[BRIEF] Every line below between the one holding "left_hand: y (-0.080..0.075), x" and the one holding "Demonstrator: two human", inclusive, should be copied exactly, and no other line.

[RAW DATA]
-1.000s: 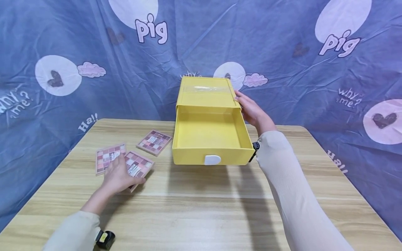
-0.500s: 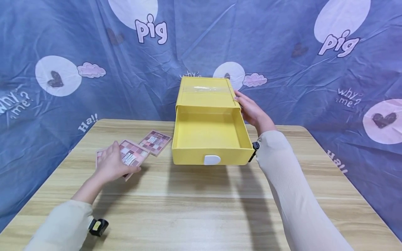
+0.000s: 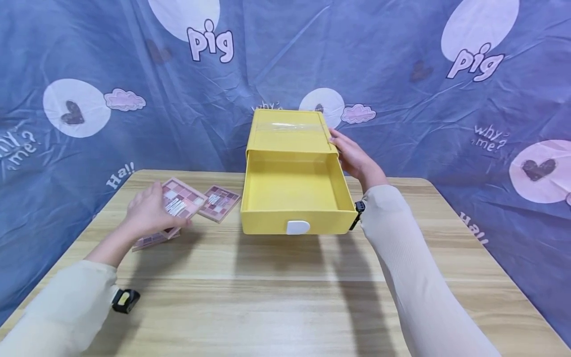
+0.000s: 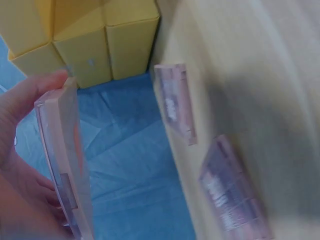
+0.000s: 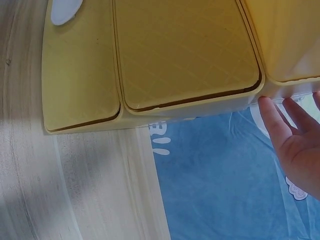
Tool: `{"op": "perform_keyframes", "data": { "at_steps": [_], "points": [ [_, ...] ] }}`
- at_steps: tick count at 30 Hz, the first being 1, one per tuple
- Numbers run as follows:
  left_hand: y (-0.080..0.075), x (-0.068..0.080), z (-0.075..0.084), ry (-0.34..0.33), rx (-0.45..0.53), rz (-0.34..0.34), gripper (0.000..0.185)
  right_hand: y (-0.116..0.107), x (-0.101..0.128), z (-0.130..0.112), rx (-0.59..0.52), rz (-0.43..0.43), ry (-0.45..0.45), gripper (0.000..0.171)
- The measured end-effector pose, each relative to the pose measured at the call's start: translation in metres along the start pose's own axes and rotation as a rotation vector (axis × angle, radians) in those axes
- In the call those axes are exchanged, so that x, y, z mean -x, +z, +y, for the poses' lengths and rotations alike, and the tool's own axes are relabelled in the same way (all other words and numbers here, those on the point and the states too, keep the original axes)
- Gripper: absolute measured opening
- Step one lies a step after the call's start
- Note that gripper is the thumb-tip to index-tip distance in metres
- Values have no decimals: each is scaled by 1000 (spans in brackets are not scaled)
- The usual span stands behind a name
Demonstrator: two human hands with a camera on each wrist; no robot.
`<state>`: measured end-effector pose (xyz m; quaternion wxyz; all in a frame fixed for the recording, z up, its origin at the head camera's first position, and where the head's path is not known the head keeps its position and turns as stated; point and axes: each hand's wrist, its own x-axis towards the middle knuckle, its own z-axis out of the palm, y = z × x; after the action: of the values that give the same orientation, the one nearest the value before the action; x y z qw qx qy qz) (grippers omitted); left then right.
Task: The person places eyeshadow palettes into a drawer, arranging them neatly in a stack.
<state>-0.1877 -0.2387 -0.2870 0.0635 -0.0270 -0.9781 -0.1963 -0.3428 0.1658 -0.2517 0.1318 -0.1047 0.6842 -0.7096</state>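
Wood-grain table (image 3: 276,297) w/ yellow drawer box (image 3: 292,148), blue printed cloth backdrop (image 3: 379,59).

Lighting's bright and even, probably from overhead. The yellow box (image 3: 294,178) and both arms throw soft shadows toward the viewer on the worktop (image 3: 285,297). Head view is sharp but bends at the edges, fisheye style. Left wrist view is badly smeared with motion blur; right wrist view is fairly clear, slightly soft.

drawer box (image 3: 290,136) mid-table (image 3: 285,297), drawer (image 3: 294,198) pulled forward, 2 palettes (image 3: 220,203) lying left of it
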Motion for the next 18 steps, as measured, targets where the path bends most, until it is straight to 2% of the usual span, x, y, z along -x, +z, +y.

[EXERCISE OUTPUT]
  left_hand: y (-0.080..0.075), x (-0.068..0.080), z (-0.075..0.084), ry (-0.34..0.33), rx (-0.45..0.53), rz (-0.34..0.34), gripper (0.000..0.185)
  right_hand: y (-0.116..0.107), x (-0.101..0.128), z (-0.130..0.112), rx (-0.59..0.52), rz (-0.43..0.43), ry (-0.45..0.45), gripper (0.000..0.171)
- The measured end-effector pose, each relative to the pose measured at the call's start: translation in metres along the start pose's own axes and rotation as a rotation vector (axis × angle, radians) in those axes
- In the call those axes are exchanged, so that x, y, z mean -x, +z, +y, for the poses' lengths and rotations alike, and the tool's own axes are relabelled in the same way (all other words and numbers here, those on the point and the states too, keep the original axes)
- Gripper: absolute measured opening
- Step one lies a step after the call's start
- Note that gripper is the thumb-tip to index-tip distance in metres
- Values have no decimals: each is scaled by 1000 (spans in brackets are not scaled)
- The usual span stands behind a name
Demonstrator: two human hands with a camera on each wrist; no robot.

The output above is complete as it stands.